Stupeur et tremblements

La confirmation de tout ou partie des lourdes charges qui les poursuivent depuis 5 ans et leur condamnation prononcée lundi 4 février à un an de prison ferme ont jeté un grand effroi sur le monde économique. Au lendemain de la sentence, les gens sont atterrés. Aussi bien dans les milieux des affaires que dans la fonction publique.

C’est connu, plusieurs patrons et responsables d’établissements publics n’osent plus, depuis quelques années, prendre des décisions, des initiatives ou des risques, par peur d’enfreindre un règlement ou une procédure, et de tomber dans les filets de la Cour des Comptes ou de l’Inspection générale des Finances.

Ce climat s’est notamment amplifié après la montée du PJD au gouvernement. Ce dernier a fait depuis 2011 de la lutte contre le "fassad" sa priorité, un slogan dont il s'est servi, en réalité, pour écarter ses adversaires ou faire pression sur les hauts cadres de l’administration qui leur tenaient tête. C'est en tous les cas une opinion largement partagée dans la haute sphère publique.

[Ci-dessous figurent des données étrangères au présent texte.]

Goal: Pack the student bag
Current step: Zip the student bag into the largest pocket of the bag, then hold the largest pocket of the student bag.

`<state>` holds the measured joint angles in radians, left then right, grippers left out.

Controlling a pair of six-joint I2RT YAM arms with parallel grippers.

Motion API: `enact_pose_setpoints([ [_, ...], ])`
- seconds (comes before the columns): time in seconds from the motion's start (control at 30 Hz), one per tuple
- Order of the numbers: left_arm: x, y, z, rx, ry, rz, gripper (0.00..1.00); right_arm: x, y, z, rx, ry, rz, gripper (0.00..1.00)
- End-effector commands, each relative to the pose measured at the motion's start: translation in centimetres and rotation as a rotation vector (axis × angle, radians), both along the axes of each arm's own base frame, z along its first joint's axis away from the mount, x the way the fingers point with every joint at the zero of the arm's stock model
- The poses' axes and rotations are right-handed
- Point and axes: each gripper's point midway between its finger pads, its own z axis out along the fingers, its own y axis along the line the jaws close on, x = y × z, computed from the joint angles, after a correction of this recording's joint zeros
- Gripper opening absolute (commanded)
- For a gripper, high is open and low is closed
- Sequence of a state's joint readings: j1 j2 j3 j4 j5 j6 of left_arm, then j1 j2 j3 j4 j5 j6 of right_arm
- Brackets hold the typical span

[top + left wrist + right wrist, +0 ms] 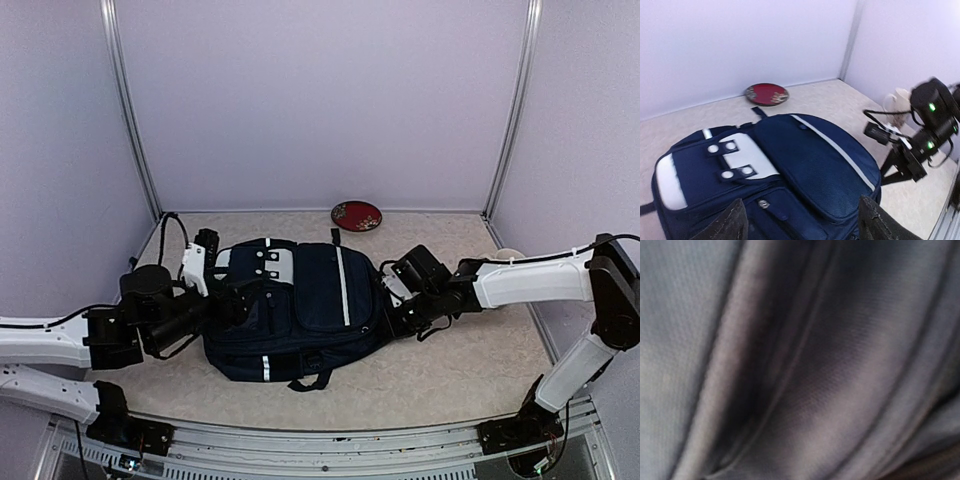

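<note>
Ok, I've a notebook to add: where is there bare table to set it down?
Bare table lies between the student bag and the near edge, and along the back wall either side of the red dish. Crowded: both bag sides, at the left gripper and right gripper.

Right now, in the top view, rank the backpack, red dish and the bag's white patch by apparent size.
1. student bag, clearly largest.
2. red dish and white patch: look about equal, so unranked.
</note>
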<state>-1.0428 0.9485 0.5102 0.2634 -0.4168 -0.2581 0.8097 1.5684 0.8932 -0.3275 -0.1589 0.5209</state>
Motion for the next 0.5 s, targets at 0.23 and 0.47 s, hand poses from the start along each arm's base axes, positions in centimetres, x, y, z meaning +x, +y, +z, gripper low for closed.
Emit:
enact_pose_setpoints([
  [0.23, -6.2, -11.9, -9.3, 0.57, -0.141, -0.529, 0.47, -0.2, 1.8, 1.0, 0.061, 0.002, 0.049, 0.0],
  [0.47, -4.3, -12.3, -14.0, 0.823, -0.092, -0.49, 0.47, -0.4, 2.1, 0.7, 0.073, 0.019, 0.057, 0.0],
])
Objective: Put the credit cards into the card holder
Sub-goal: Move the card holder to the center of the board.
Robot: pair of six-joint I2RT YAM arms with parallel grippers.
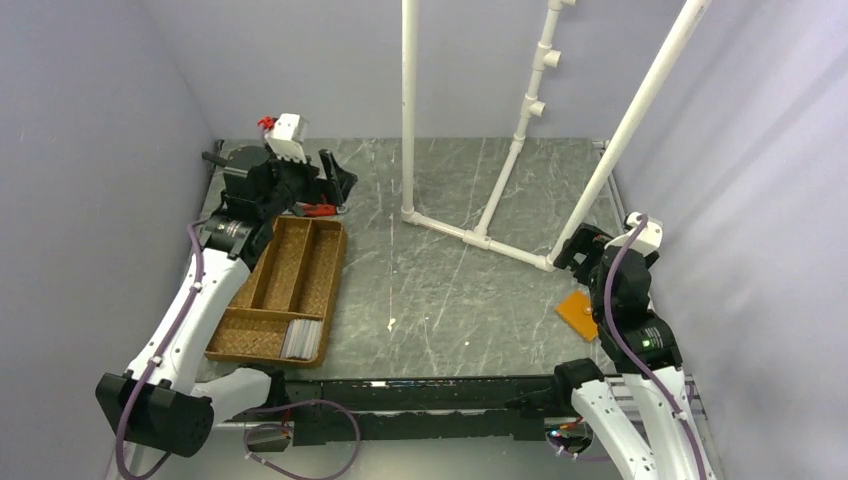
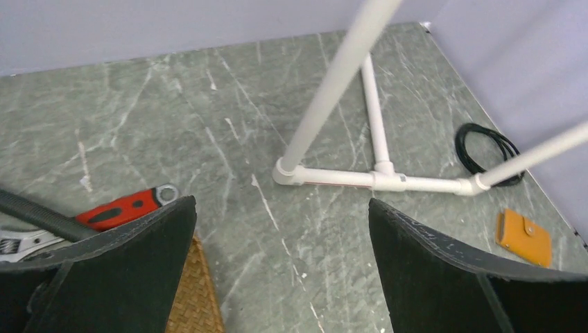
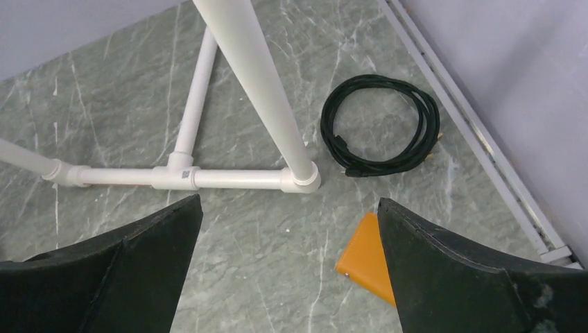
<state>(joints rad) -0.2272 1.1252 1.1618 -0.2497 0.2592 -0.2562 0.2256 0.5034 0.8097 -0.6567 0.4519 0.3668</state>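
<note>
The credit cards [image 1: 302,338] lie as a pale stack in the near right compartment of the woven tray. The orange-tan card holder [image 1: 578,314] lies flat on the table at the right; it also shows in the left wrist view [image 2: 523,237] and in the right wrist view [image 3: 366,261], partly behind the right finger. My left gripper [image 1: 338,182] is open and empty, raised above the tray's far end [image 2: 281,205]. My right gripper [image 1: 575,250] is open and empty, just above and to the far side of the card holder [image 3: 290,201].
A brown woven divided tray [image 1: 262,340] sits at the left. A white PVC pipe frame [image 1: 480,235] stands mid-table. A red-handled wrench [image 2: 121,208] lies beyond the tray. A black cable coil [image 3: 381,135] lies near the right rail [image 3: 478,146].
</note>
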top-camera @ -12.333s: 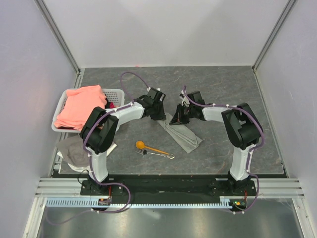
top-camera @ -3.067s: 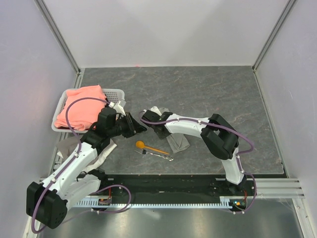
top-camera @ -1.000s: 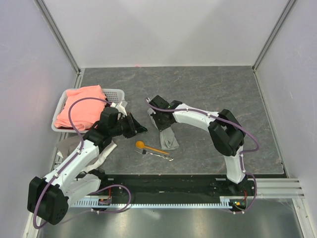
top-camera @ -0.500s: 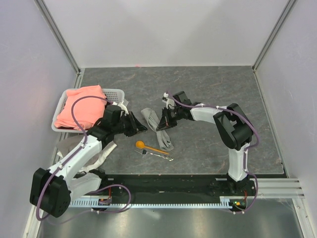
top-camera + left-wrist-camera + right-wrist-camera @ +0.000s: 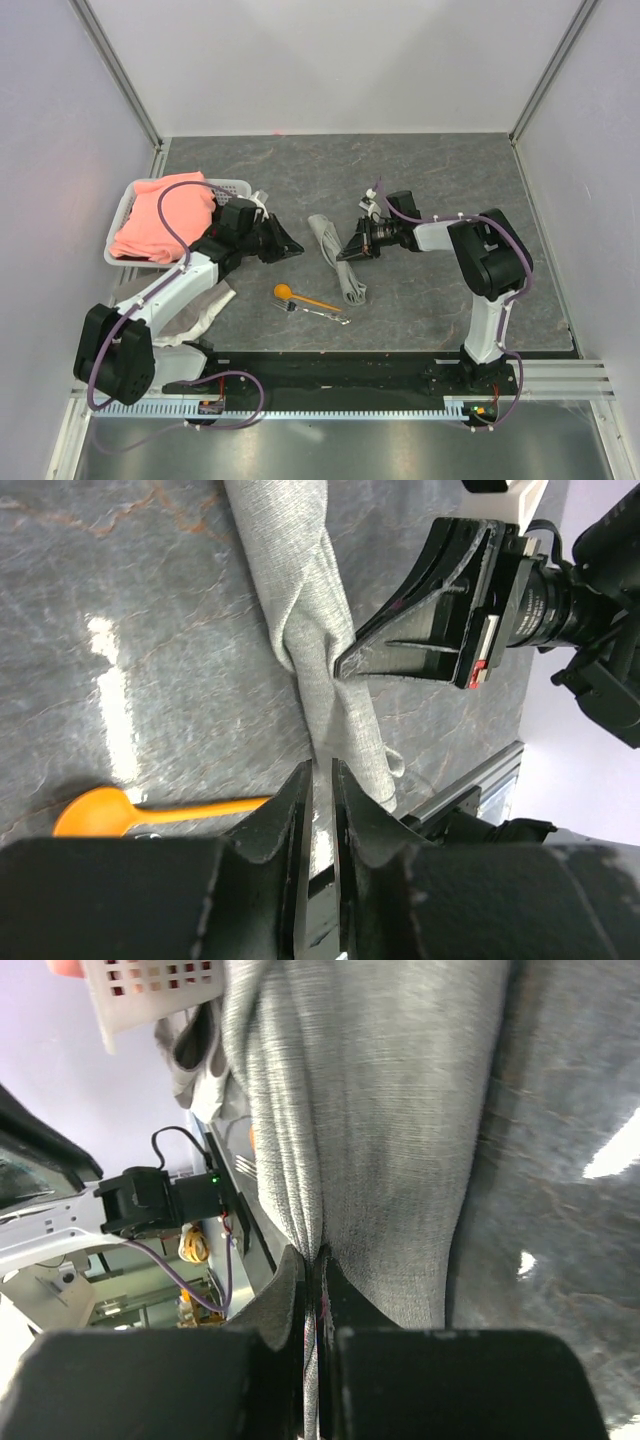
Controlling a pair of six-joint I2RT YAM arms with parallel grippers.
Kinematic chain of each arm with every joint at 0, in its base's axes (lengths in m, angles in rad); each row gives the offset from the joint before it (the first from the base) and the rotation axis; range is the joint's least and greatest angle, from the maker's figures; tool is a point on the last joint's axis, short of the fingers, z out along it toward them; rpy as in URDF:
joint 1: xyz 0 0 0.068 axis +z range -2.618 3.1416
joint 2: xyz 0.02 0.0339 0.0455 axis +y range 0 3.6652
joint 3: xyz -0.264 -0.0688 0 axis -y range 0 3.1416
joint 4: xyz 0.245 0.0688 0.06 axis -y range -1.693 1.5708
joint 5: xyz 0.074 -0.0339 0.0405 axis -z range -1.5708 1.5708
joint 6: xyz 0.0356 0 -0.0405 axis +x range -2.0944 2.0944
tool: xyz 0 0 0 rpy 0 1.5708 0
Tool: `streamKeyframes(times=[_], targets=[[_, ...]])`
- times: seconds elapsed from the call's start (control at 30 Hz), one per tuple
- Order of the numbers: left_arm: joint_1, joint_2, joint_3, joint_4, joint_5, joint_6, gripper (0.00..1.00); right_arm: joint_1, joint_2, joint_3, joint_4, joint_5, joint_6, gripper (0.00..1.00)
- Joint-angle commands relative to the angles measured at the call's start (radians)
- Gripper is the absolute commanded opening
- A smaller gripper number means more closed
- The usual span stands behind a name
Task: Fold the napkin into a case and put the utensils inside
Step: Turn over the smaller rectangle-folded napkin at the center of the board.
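Observation:
The light grey napkin point(image 5: 338, 260) lies folded into a narrow strip running from upper left to lower right in the middle of the table. My right gripper point(image 5: 345, 256) is shut on its right edge near the middle, and cloth fills the right wrist view point(image 5: 400, 1090). My left gripper point(image 5: 296, 248) is shut and empty just left of the strip, with its fingertips point(image 5: 300, 780) over the cloth's lower part point(image 5: 310, 620). The orange spoon point(image 5: 300, 296) and the silvery fork point(image 5: 318, 312) lie side by side in front of the napkin. The spoon bowl point(image 5: 100, 810) also shows in the left wrist view.
A white plastic basket point(image 5: 236, 187) holding a salmon-pink cloth point(image 5: 160, 215) stands at the left. A whitish-grey rag point(image 5: 205, 308) lies in front of it, under the left arm. The black rail runs along the near edge.
My right gripper has drawn back to the right with the napkin edge, and the strip now lies further right and straighter. My left gripper has moved a little right, towards the strip.

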Motion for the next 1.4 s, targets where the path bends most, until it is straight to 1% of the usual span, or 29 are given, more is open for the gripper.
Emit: streamKeyframes(times=[0.0,0.17,0.3,0.37,0.4,0.43,0.5,0.53,0.6,0.63,0.73,0.97,1.0,1.03,1.13,1.2,1.27,1.37], targets=[[-0.008,-0.007,0.038,0.054,-0.009,-0.024,0.19,0.009,-0.082,-0.002,0.075,-0.045,0.001,0.02],[-0.006,-0.046,0.019,0.051,-0.026,-0.027,0.19,0.044,-0.102,0.051,0.093,-0.039,0.053,0.02],[-0.006,-0.069,0.014,0.033,-0.054,-0.016,0.19,0.087,-0.065,0.103,0.151,-0.040,0.122,0.03],[-0.006,-0.076,0.017,0.022,-0.063,-0.011,0.19,0.099,-0.044,0.101,0.252,-0.051,0.179,0.03],[-0.006,-0.078,0.017,0.019,-0.064,-0.010,0.20,0.102,-0.022,0.093,0.313,-0.054,0.271,0.03],[-0.005,-0.078,0.017,0.017,-0.064,-0.010,0.19,0.107,-0.008,0.082,0.440,-0.062,0.314,0.04],[-0.006,-0.081,0.018,0.013,-0.064,-0.008,0.19,0.113,0.028,0.058,0.556,-0.074,0.424,0.05],[-0.005,-0.083,0.018,0.013,-0.067,-0.008,0.19,0.121,0.041,0.051,0.645,-0.072,0.451,0.06],[-0.005,-0.083,0.022,0.007,-0.075,-0.002,0.19,0.124,0.073,0.038,0.707,-0.080,0.491,0.08],[-0.005,-0.084,0.023,0.004,-0.080,-0.001,0.19,0.125,0.082,0.031,0.769,-0.082,0.532,0.08],[-0.005,-0.081,0.025,-0.001,-0.093,0.007,0.19,0.124,0.108,0.013,0.837,-0.082,0.561,0.09],[-0.005,-0.015,0.034,0.008,-0.124,0.018,0.18,0.112,0.147,-0.022,0.833,-0.077,0.523,0.10],[-0.006,0.000,0.038,0.008,-0.135,0.022,0.17,0.108,0.148,-0.027,0.833,-0.079,0.518,0.10],[-0.006,0.011,0.040,0.008,-0.176,0.024,0.17,0.105,0.147,-0.036,0.831,-0.080,0.515,0.11],[-0.005,0.075,0.075,0.002,-0.259,0.044,0.13,0.098,0.147,-0.048,0.811,-0.079,0.488,0.11],[-0.005,0.149,0.124,-0.002,-0.274,0.059,0.09,0.095,0.144,-0.053,0.778,-0.077,0.459,0.12],[-0.005,0.222,0.170,0.002,-0.282,0.068,0.08,0.092,0.136,-0.061,0.751,-0.077,0.434,0.13],[-0.006,0.285,0.227,0.002,-0.281,0.079,0.07,0.089,0.122,-0.064,0.687,-0.072,0.379,0.15]])
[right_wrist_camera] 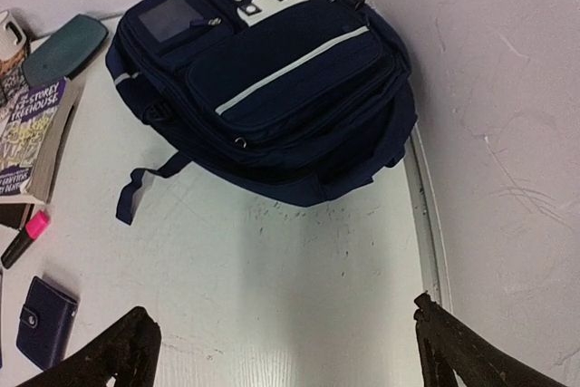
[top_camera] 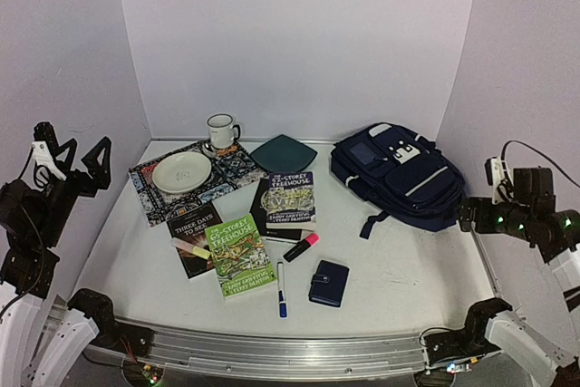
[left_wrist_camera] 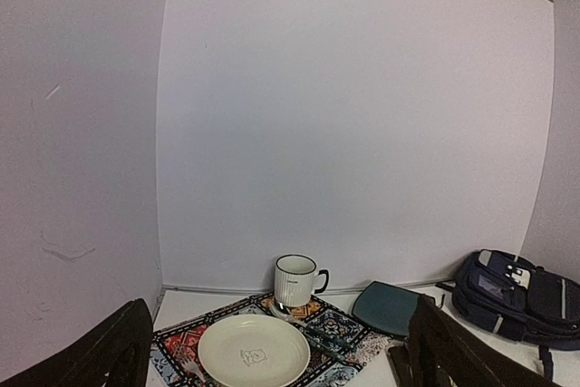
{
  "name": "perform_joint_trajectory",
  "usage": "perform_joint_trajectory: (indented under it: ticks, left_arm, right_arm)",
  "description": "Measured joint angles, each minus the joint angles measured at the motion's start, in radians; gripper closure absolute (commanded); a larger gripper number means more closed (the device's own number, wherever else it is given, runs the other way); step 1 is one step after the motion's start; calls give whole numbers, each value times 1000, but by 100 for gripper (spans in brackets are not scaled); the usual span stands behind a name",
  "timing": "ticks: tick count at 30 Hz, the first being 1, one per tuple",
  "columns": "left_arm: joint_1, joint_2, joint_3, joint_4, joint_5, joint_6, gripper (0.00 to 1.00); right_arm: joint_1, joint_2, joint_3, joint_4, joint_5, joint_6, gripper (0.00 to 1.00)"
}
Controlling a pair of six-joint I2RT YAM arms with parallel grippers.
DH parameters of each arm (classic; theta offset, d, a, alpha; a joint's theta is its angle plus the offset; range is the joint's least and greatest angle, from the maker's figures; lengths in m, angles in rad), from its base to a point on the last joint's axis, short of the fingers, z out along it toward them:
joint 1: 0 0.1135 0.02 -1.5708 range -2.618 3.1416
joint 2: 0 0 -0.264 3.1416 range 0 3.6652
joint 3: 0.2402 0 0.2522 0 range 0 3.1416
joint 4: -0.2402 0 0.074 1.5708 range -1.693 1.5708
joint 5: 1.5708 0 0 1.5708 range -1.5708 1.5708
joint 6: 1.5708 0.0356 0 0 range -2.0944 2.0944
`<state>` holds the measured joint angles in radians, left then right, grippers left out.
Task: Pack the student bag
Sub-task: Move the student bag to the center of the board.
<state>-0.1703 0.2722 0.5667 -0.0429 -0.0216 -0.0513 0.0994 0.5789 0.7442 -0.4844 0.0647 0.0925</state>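
Student bag [top_camera: 399, 177] flat on bench [top_camera: 399, 287], far right; L claw [left_wrist_camera: 279, 310] & R claw [right_wrist_camera: 283, 310] both spread wide.

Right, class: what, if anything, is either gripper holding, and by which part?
Nothing is held. The left gripper and the right gripper both stand open and empty; the large navy-blue fabric backpack lies on the table, touched by neither.

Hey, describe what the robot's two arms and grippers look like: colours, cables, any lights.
The left arm and right arm are mostly black, with white lower segments near the bases. The left gripper is black with a white part by its wrist. The right gripper has dark, wedge-shaped fingers. Green lights glow on the right arm, and a thin black cable loops above it.
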Motion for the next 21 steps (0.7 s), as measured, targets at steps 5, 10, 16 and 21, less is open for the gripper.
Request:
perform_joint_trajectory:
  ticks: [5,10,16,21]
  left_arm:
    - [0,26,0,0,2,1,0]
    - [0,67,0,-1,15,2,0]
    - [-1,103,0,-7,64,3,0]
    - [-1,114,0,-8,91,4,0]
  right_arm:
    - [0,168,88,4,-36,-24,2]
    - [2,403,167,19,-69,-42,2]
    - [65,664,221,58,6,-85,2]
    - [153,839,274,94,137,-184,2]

Cette condamnation prononcée à l’encontre d’Anas Alami et Ali Ghannam vient alourdir cette atmosphère de méfiance dans les arcanes de l’administration. Elle handicapera aussi, fort probablement, les tentatives des pouvoirs publics de rétablir la confiance dans les cercles économiques.

Mais tout n’est pas fini puisqu'Anas Alami et Ali Ghannam disposent d’un délai légal de 10 jours pour faire appel.